En la provincia de Azua más de 1,500 estudiantes llevan tres semanas sin recibir clases debido a un paro convocado por la Asociación Dominicana de Profesores (ADP).
La principal demanda de la ADP es el nombramiento de 155 docentes que se encuentran en el banco de elegibles, después de que solo cuatro fueran nombrados en una reunión con las autoridades del Ministerio de Educación (Minerd).
Otras exigencias de la ADP incluyen mejoras en el desayuno, comida y merienda escolar, ya que según el Ministerio de Salud Pública, el 48% de los estudiantes tienen diabetes debido a la mala calidad de la comida escolar.
También cuestionan la receta alimenticia y el menú escolar diseñados por el Instituto Nacional de Bienestar Estudiantil (Inabie), argumentando que los niños no están acostumbrados a esa comida.
Además, la ADP exige la terminación y ampliación de algunos centros educativos, como la Escuela José Francisco Peña Gómez, que actualmente tiene secciones de clases en casas particulares y pronto enfrentará pruebas nacionales.
Randy Brito, presidente de la ADP en Azua, expresó su pesar por los estudiantes, a quienes se les ha arrebatado el derecho fundamental a la educación. Sin embargo, aseguró que la ADP está luchando por una educación de calidad y a tiempo para los estudiantes.
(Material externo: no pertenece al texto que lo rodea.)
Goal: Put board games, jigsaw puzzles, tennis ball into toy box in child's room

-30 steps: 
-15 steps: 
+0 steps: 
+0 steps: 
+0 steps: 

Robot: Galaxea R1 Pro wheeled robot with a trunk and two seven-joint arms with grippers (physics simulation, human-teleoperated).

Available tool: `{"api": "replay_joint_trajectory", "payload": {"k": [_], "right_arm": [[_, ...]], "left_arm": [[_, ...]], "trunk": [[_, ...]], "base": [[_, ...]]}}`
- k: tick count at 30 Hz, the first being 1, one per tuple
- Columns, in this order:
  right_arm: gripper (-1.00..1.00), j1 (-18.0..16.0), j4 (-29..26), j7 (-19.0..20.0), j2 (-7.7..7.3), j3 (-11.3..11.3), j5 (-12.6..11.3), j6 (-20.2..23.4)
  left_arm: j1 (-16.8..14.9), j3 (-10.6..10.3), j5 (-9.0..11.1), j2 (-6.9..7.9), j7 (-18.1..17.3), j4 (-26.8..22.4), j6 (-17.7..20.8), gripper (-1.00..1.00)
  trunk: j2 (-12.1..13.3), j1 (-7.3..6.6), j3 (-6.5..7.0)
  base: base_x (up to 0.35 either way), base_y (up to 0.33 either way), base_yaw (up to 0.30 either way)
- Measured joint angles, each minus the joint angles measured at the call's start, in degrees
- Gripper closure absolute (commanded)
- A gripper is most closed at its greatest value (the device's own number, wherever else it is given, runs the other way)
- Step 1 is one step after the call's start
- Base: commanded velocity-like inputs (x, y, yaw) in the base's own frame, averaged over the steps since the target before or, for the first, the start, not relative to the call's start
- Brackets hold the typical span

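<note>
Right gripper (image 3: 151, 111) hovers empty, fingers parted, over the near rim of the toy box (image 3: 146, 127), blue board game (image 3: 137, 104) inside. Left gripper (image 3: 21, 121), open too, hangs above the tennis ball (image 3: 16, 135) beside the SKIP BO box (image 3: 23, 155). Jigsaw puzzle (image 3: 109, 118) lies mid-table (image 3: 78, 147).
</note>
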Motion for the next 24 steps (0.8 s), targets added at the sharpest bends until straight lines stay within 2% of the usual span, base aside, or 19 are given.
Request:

Así mismo pidió disculpas a los padres de los alumnos, y recordó que lo que están haciendo es reclamar el nombramiento de los maestros para que sus hijos puedan tener una educación de calidad y a tiempo.
«Estamos reclamando una educación de calidad y que los niños, cuando visitan una escuela, tengan quien los reciba y les dé el pan de enseñanza cada día», (enfatizó el dirigente).
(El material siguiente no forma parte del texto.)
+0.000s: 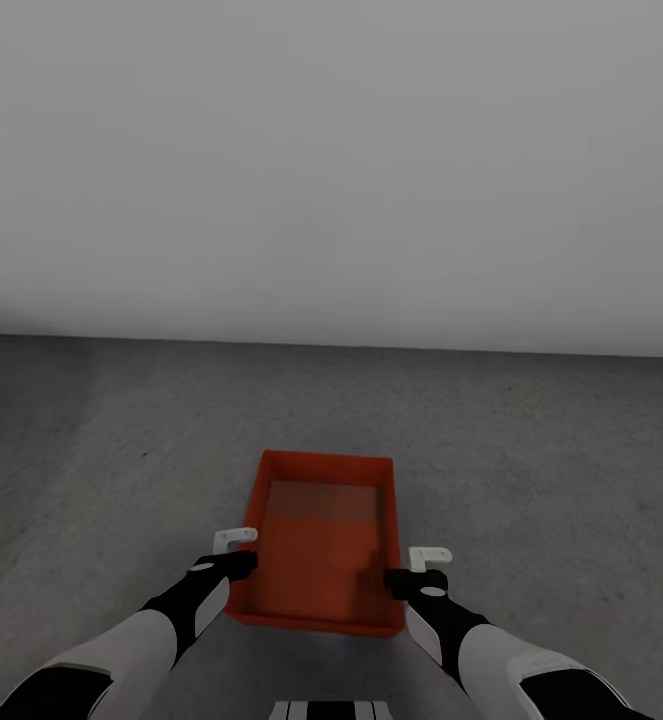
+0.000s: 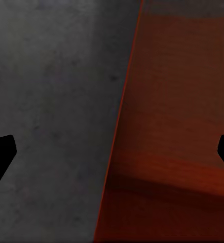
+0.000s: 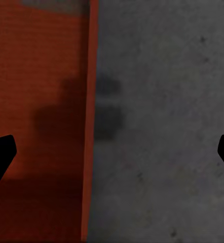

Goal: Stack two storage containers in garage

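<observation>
Container: one orange-red storage container (image 1: 323,545) on the grey concrete floor (image 1: 531,460), between both grippers.
Left gripper (image 1: 239,552): jaws spread, straddling left wall.
Right gripper (image 1: 418,572): jaws spread, straddling right wall.

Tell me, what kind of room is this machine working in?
Probably a garage or a similar bare utility room: the floor is rough dark-grey concrete and the wall is plain pale grey. An open orange-red storage container sits on that floor.
</observation>
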Controlling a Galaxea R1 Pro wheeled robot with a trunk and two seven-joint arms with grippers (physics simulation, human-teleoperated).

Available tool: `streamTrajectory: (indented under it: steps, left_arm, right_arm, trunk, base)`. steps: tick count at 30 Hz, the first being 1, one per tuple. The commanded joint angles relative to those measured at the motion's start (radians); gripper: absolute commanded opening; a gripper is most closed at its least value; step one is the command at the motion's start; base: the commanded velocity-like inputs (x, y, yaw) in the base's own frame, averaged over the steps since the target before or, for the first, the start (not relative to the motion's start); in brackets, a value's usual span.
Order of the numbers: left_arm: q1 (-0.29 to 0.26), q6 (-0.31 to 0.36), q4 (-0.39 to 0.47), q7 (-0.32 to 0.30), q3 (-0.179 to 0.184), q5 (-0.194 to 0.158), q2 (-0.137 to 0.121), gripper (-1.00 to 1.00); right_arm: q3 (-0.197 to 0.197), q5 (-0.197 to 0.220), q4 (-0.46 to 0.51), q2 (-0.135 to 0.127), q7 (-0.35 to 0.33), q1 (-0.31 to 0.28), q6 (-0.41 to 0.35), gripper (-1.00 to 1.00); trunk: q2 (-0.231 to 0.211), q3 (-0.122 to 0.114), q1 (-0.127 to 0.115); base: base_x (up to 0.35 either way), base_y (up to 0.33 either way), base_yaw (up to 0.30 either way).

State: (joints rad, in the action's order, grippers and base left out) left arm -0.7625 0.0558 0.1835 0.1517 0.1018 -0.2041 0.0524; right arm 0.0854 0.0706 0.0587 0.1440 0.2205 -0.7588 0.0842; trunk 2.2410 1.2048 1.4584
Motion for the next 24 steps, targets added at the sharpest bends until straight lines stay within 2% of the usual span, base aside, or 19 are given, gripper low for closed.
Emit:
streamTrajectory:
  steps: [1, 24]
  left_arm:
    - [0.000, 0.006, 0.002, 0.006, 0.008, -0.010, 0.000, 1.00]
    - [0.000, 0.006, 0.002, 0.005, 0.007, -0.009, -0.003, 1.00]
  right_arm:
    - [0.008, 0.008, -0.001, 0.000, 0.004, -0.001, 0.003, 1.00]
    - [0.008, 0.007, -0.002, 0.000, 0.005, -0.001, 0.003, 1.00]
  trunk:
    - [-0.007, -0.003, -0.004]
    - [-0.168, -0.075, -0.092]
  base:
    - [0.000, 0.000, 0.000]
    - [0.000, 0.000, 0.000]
Por otro lado, las autoridades del Minerd calificaron el paro como «político» y expresaron su decepción por las constantes huelgas de la ADP, que afectan a los estudiantes y impiden que reciban clases con normalidad.
El director regional, Jorge Antonio de los Santos, y el director distrital, Víctor Araujo Cabral, representantes del Ministerio de Educación en Azua, manifestaron su decepción por «las constantes huelgas que realiza la seccional de la ADP», calificándolo como un paro político.
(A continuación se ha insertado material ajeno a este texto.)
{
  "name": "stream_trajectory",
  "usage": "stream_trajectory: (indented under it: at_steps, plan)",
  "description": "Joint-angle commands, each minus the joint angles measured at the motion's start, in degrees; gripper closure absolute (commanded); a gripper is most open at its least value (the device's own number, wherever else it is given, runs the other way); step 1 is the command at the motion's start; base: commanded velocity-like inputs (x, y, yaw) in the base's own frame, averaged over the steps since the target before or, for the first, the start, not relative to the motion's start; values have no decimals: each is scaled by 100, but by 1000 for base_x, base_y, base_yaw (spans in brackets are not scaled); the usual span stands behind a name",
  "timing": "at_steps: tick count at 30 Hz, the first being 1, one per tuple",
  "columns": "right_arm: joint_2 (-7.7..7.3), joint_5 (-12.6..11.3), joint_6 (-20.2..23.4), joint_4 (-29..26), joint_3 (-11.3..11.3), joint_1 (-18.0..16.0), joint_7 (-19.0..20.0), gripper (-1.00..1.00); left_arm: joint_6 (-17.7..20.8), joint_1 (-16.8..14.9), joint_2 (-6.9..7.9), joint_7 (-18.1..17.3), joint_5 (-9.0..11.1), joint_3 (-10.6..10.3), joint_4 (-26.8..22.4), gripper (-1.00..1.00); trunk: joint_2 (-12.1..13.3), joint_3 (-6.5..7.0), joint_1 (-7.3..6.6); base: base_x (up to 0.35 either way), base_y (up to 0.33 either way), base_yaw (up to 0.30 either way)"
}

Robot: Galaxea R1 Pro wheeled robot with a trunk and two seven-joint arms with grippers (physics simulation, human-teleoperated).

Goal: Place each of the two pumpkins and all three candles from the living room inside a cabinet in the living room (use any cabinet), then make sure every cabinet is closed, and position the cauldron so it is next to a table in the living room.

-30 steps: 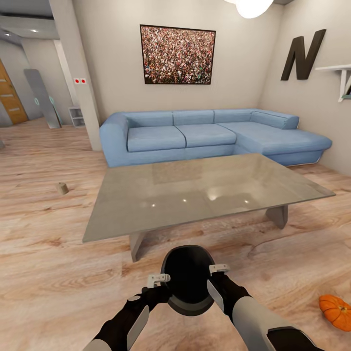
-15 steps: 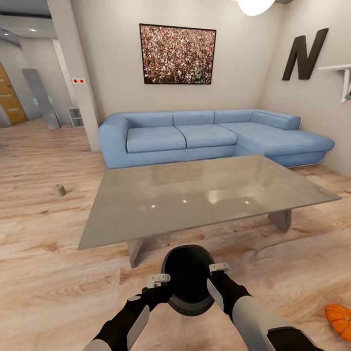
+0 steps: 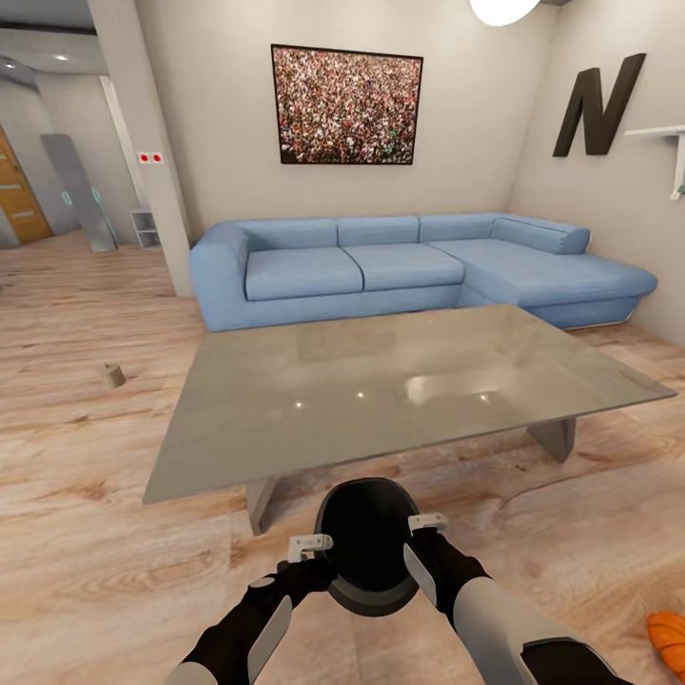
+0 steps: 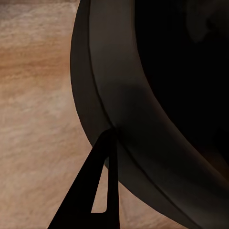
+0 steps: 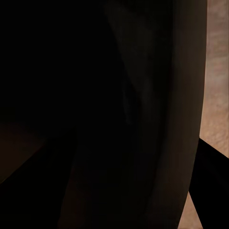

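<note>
I hold the black cauldron (image 3: 366,544) between both arms, low over the wooden floor, just in front of the glass-topped table (image 3: 381,381). My left gripper (image 3: 316,557) clamps its left rim and my right gripper (image 3: 415,540) clamps its right rim. In the left wrist view a dark finger (image 4: 98,188) rests against the cauldron's wall (image 4: 143,105). The right wrist view is dark with the cauldron (image 5: 143,119) close up. One grey-beige candle (image 3: 112,375) stands on the floor at the left. One orange pumpkin (image 3: 670,639) lies at the bottom right corner.
A blue corner sofa (image 3: 400,266) stands behind the table against the wall. A pillar (image 3: 143,143) rises at the left, with a hallway beyond it. Open floor lies left of the table around the candle.
The whole view has shifted forward: the table is nearer and larger, and the pumpkin has slid toward the bottom right corner. The arms and cauldron keep the same place in the picture.
</note>
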Motion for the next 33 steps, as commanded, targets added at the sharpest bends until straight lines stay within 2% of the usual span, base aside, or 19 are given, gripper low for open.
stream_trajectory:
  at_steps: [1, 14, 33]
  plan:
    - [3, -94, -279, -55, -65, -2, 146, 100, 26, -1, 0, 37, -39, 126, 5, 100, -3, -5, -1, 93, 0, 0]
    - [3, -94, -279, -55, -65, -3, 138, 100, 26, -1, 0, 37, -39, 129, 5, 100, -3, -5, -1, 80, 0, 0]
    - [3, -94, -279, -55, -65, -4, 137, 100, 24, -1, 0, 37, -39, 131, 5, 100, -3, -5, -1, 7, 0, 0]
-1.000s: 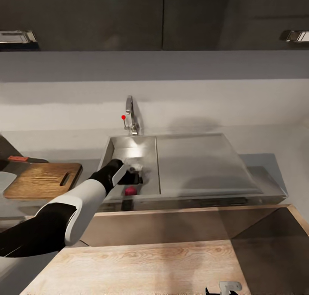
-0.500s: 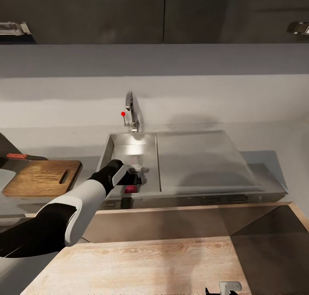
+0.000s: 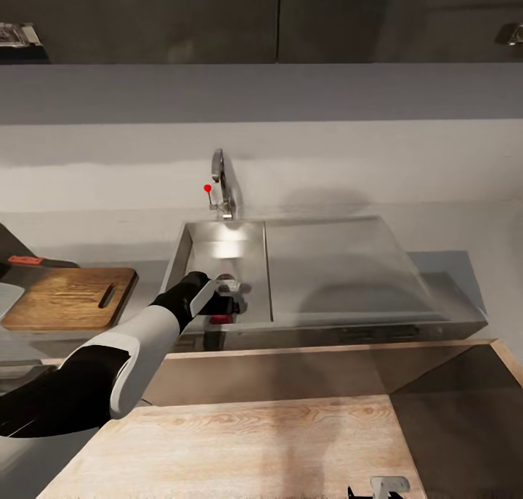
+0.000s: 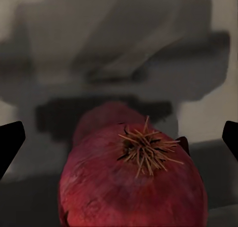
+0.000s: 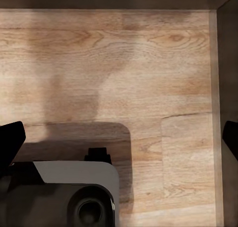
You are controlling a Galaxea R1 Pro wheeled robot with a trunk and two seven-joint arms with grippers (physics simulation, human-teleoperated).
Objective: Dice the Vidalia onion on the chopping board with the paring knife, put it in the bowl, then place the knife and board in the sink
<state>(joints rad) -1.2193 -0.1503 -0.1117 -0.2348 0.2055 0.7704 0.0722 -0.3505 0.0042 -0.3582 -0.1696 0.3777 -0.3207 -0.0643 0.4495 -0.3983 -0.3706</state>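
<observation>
Left gripper point(image 3: 226, 304) hung over the near end of the sink point(image 3: 218, 248) basin, fingers wide apart – in the left wrist view both dark fingertips point(image 4: 11, 142) sat at the far edges of the frame with the onion point(image 4: 134, 182) centred between them, not touching either. Onion was red-skinned, root tuft pointing up at the camera, so its axis ran roughly along the gripper's approach, straight ahead of the open jaws. In the head view just a sliver of red point(image 3: 220, 319) showed under the gripper at the basin's near wall. Left arm was clearly the nearer one; right gripper point(image 5: 119, 138) was well apart, wide open over the wooden surface point(image 5: 124, 63), holding nothing. Chopping board point(image 3: 69, 297) lay on the tabletop point(image 3: 450, 266) left of the sink – paring knife point(image 3: 29, 261) just at its far-left edge. Likely next: lower a bit and close.
</observation>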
Declararon que estas acciones afectan a los estudiantes, impidiendo que éstos reciban clases con normalidad. Denominándolas como «inaceptables» porque el derecho a la educación de niños y niñas se afecta constantemente sin justificación.
Para el lunes se espera una reunión entre la ADP y las autoridades para tratar las exigencias y encontrar una solución al conflicto. Mientras tanto, unos 1500 niños llevan casi un mes sin poder coger sus clases.